Avoidable synchronization bottleneck in MatchAlldocsQuery$MatchAllScorer [LUCENE-1316]

asfimport commented 16 years ago

The isDeleted() method on IndexReader has been mentioned a number of times as a potential synchronization bottleneck. However, the reason this bottleneck occurs is actually at a higher level that wasn't focused on (at least in the threads I read).

In every case I saw where a stack trace was provided to show the lock/block, higher in the stack you see the MatchAllScorer.next() method. In Solr paricularly, this scorer is used for "NOT" queries. We saw incredibly poor performance (order of magnitude) on our load tests for NOT queries, due to this bottleneck. The problem is that every single document is run through this isDeleted() method, which is synchronized. Having an optimized index exacerbates this issues, as there is only a single SegmentReader to synchronize on, causing a major thread pileup waiting for the lock.

By simply having the MatchAllScorer see if there have been any deletions in the reader, much of this can be avoided. Especially in a read-only environment for production where you have slaves doing all the high load searching.

I modified line 67 in the MatchAllDocsQuery FROM: if (!reader.isDeleted(id)) { TO: if (![reader.hasDeletions() ](reader.hasDeletions() )reader.isDeleted(id)) {

In our micro load test for NOT queries only, this was a major performance improvement. We also got the same query results. I don't believe this will improve the situation for indexes that have deletions.

Please consider making this adjustment for a future bug fix release.

Migrated from LUCENE-1316 by Todd Feak, 1 vote, resolved Jan 25 2009 Environment:

All

Attachments: LUCENE_1316.patch (versions: 3), LUCENE-1316.patch (versions: 3), MatchAllDocsQuery.java

asfimport commented 16 years ago

Todd Feak (migrated from JIRA)

My version of MatchAlldocsQuery.java which has the modification in it.
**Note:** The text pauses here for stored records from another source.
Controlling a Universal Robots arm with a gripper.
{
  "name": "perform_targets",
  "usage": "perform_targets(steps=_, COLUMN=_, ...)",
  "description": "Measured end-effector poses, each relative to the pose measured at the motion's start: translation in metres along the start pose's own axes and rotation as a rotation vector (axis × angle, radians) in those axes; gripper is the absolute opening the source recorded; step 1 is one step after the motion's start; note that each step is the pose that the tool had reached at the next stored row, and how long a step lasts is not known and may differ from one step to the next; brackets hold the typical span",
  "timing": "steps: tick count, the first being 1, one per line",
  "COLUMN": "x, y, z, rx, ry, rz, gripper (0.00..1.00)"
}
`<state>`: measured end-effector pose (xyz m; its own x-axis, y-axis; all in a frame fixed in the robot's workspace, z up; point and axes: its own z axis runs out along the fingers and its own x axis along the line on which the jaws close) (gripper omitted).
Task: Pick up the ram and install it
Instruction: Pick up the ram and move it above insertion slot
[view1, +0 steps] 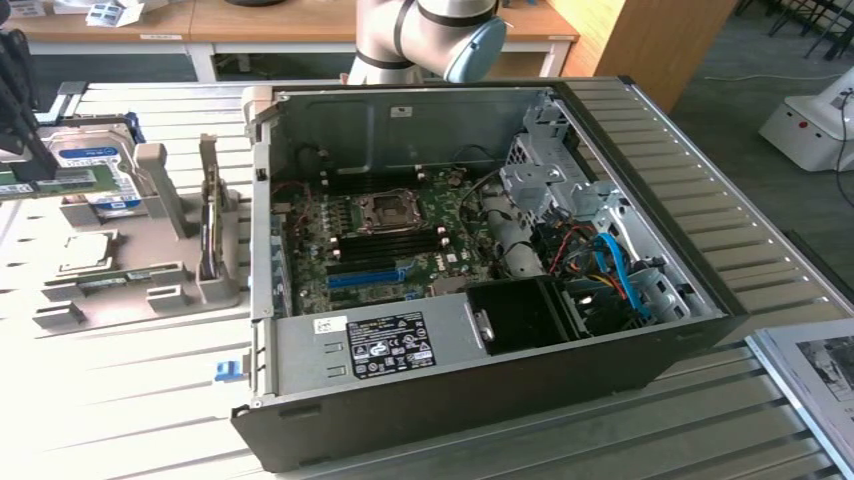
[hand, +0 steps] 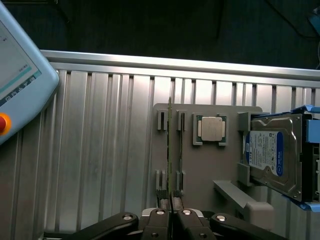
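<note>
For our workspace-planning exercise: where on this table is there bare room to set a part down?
Bare ribbed table lies at the exterior view's lower left, bordered by the grey holder and the open computer case; another bare strip runs between the teach pendant and the holder. Crowded: the holder and the case's inside.

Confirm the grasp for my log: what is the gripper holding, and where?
The ram, pinched across its flat faces by the gripper; where along its length is unclear.
</note>
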<state>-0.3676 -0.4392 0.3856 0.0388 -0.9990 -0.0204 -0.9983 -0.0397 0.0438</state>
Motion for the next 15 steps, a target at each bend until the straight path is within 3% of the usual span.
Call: perform_targets(steps=15, x=0.000, y=-0.0102, z=-0.0005, rx=0.0000, ry=0.0000, rz=0.000, gripper=0.12)
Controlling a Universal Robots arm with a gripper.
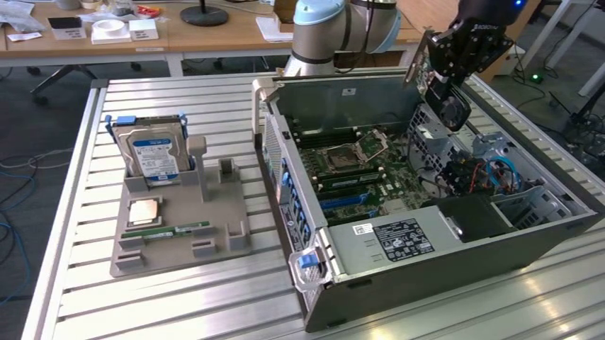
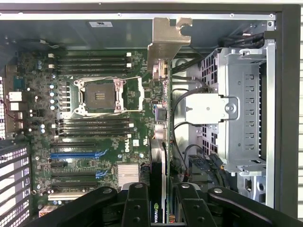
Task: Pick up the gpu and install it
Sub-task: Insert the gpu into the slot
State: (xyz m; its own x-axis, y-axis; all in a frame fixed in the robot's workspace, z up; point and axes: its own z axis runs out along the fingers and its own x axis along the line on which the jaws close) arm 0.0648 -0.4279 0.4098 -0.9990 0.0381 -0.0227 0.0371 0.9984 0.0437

asfimport commented 16 years ago

Todd Feak (migrated from JIRA)

Further investigation indicates that the ValueSourceQuery$ValueSourceScorer may suffer from the same issue and benefit from a similar optimization.

asfimport commented 16 years ago

Yonik Seeley (@yonik) (migrated from JIRA)

Although this doesn't solve the general problem, this probably still makes sense to do now for the no-deletes case. Todd, can you produce a patch? See http://wiki.apache.org/lucene-java/HowToContribute

asfimport commented 16 years ago

Chris M. Hostetter (@hossman) (migrated from JIRA)

rather then attempting localized optimizations of individual Query classes, a more generalized improvements would probably be to change SegmentReader.isDeleted so that instead of the entire method being synchronized, it first checks if the segment has any deletions, and if not then enters a synchronized block to check deletedDocs.get(n).

asfimport commented 16 years ago

Todd Feak (migrated from JIRA)

I like Hoss' suggestion better. I'll try that fix locally and if it provides the same improvement, I will submit a patch for you.

asfimport commented 16 years ago

Yonik Seeley (@yonik) (migrated from JIRA)

> a more generalized improvements would probably be to change SegmentReader.isDeleted so that instead of the entire method being synchronized

Right, but that's not totally back compatible. Code that depended on deletes being instantly visible across threads would no longer be guaranteed.

asfimport commented 16 years ago

Chris M. Hostetter (@hossman) (migrated from JIRA)

Code that depended on deletes being instantly visible across threads would no longer be guaranteed.

you lost me there ... why would deletes be stop being instantly visible if we changed this...

  public synchronized boolean isDeleted(int n) {
    return (deletedDocs != null && deletedDocs.get(n));
  }

...to this...

  public boolean isDeleted(int n) {
    if (null == deletedDocs) return false;
    synchronized (this) { return (deletedDocs.get(n)); }
  }

?

asfimport commented 16 years ago

robert engels (migrated from JIRA)

According to the java memory model, hasDeletions() would need to be synchronized as well , since if another thread did perform a deletion, it would need to be up to date.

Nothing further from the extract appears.